Rules

Collibra DQ takes a strong stance that data should first be profiled, auto-discovered and learned before applying basic rules. This methodology commonly removes thousands of rules that will never need to be written and evolve naturally overtime. However there are still many cases to add a simple rule, complex rule or domain specific rule.

The score on the Rules tab is the rule percentage (% column) multiplied by the number of points (Points column), rounded to a whole number. If a rule with a Percent Scoring Type does not meet or exceed its defined percentage, the score on the Rules tab remains 0.

The following table describes the information available on the Rules tab of the Findings page.

Column Description
Rule Name The name of the rule.
Condition

The rule condition that is defined in the rule. An alert generates when the condition is met.

In Pullup mode, the Condition column is derived from the rule’s SQL column.

In Pushdown mode:

  • If the rule is PASSING, the Condition column is derived from the rule’s SQL column.
  • If the rule is BREAKING:
    • If the Rule Type is SQLG, the Condition column is derived from the rule's SQL column.
    • If the Rule Type is a Check type (EMPTYCHECK, NULLCHECK, DATECHECK, INTCHECK, DOUBLECHECK, STRINGCHECK), the Condition column is derived from the rule's SQL column.
    • If the Rule Type is a Data Class (CUSTOM), the Condition column displays the Regular Expression.
    • If the Rule Type is SQLF, the Condition column displays the SQL query.
Points The number of points to deduct from the quality score for a given rule break.
Perc The ratio of the total number of breaking records over the total number of rows.
Breaking Records The number of rows with records that did not pass the conditions of the rule.

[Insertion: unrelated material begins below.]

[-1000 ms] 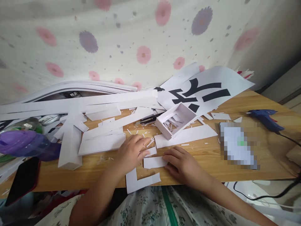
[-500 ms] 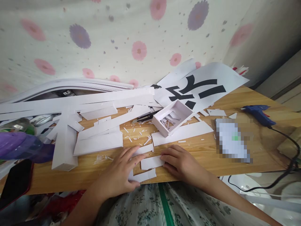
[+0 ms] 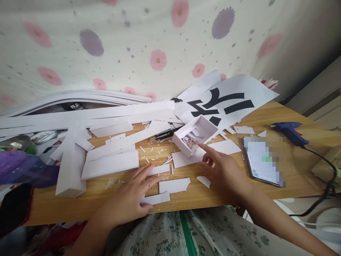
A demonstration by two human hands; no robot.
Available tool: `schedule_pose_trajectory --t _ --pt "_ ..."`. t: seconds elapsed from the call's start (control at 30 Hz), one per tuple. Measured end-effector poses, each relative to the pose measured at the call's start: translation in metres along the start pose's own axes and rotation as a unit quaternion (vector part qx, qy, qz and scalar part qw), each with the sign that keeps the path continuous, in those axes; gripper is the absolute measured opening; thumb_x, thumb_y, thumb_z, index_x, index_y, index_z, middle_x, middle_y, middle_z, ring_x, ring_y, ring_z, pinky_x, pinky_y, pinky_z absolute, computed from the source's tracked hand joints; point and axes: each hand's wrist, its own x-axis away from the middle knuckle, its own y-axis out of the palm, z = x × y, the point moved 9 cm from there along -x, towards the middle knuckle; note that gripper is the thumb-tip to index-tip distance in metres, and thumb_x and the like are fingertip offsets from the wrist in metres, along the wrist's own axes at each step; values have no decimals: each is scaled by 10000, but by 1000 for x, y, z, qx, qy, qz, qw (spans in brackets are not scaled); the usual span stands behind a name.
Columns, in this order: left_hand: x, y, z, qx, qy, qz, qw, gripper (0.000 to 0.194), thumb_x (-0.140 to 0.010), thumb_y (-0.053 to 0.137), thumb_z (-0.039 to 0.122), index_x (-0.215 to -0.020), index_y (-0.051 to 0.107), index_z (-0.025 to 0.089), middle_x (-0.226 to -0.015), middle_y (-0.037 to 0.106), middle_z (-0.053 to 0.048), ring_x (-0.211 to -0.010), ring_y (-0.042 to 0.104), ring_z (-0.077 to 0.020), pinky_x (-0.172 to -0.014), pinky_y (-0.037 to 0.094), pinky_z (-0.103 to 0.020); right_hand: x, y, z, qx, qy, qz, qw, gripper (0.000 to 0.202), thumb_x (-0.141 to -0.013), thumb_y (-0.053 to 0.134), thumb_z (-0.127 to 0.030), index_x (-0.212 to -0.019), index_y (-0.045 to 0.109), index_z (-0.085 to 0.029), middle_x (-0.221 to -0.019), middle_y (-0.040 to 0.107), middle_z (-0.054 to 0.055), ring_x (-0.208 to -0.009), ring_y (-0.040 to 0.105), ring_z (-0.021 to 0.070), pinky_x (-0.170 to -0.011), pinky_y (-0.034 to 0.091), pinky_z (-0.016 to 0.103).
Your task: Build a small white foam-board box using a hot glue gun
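My left hand (image 3: 133,195) lies with spread fingers over white foam-board pieces near the table's front edge. An upper strip (image 3: 160,169) and a lower strip (image 3: 161,197) stick out from under it; whether they join beneath the palm is hidden. Between them lies a short white board piece (image 3: 173,185) with a curved notch at its right end. My right hand (image 3: 225,176) hovers to the right, index finger stretched and thumb apart, nothing visible between them. Its index fingertip is near the front corner of a small white box (image 3: 186,147) holding scraps. Below that hand rests a small white offcut (image 3: 204,181).
Larger white boards (image 3: 112,165) and a T-shaped white form (image 3: 71,167) fill the left side, beside a purple bottle (image 3: 29,169) and a dark phone (image 3: 16,204). Behind the box is a black-handled cutter (image 3: 167,133). A phone (image 3: 262,161) and corded blue glue gun (image 3: 291,131) lie right.
My right hand has let go of the short piece and moved up and right toward the box. The notched end and the small offcut now show. My left hand has shifted slightly left.
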Motion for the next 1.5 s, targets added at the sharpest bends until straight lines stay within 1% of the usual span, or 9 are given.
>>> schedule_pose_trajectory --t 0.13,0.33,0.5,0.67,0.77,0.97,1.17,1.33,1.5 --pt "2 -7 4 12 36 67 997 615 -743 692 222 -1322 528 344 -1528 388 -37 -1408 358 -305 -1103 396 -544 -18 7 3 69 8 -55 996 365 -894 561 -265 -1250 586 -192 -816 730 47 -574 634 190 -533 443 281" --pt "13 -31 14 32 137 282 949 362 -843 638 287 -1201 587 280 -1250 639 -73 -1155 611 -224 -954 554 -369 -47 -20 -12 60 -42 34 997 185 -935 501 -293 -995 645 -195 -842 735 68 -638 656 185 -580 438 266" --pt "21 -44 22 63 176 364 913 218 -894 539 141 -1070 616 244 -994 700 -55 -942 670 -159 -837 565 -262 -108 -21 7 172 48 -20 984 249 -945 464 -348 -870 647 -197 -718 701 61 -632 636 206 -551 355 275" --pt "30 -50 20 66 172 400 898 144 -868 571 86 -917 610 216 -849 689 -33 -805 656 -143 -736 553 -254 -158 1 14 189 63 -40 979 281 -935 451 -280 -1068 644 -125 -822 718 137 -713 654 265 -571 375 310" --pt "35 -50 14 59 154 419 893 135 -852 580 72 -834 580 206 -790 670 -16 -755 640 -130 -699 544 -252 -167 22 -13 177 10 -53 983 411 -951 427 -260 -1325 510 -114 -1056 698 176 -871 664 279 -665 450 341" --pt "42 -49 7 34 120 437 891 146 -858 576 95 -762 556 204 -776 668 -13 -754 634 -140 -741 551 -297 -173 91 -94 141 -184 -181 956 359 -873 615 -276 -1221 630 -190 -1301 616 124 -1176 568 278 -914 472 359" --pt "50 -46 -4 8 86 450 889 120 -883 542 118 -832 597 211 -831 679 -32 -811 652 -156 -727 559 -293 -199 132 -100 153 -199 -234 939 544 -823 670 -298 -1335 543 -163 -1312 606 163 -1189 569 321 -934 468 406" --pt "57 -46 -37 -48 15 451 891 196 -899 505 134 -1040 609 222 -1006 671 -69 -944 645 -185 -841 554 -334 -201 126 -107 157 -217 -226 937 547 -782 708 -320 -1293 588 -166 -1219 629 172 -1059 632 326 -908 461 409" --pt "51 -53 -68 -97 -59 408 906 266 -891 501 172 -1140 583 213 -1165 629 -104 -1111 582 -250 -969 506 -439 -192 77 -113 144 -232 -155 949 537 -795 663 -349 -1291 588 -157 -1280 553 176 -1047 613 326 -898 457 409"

If the status of the rule is Exception or Passing, then the value should be 0.
Passing Records The number of rows with records that passed the conditions of the rule.
Status

The status of the rule. The following table shows the possible statuses:

Status Description
passing status Passing indicates that the dataset passes the rule check and no points are deducted from the data quality score.
exception status Exception indicates that there is an error with the rule check. Expand the row to view the error message.
breaking status Breaking indicates that the rule has detected an anomaly in a column and points are deducted from the data quality score. Expand the row to view the data preview of the break record.
Dimension The DQ Dimension that is identified in the rule finding, for example, Completeness.
State Shows if a rule is enabled or disabled.
Status Allows you to validate or resolve an observation and, when applicable, assign it to a user for further analysis.
Profile

The user account that is assigned to this rule finding. When the Status is Assigned, a user profile displays in this column.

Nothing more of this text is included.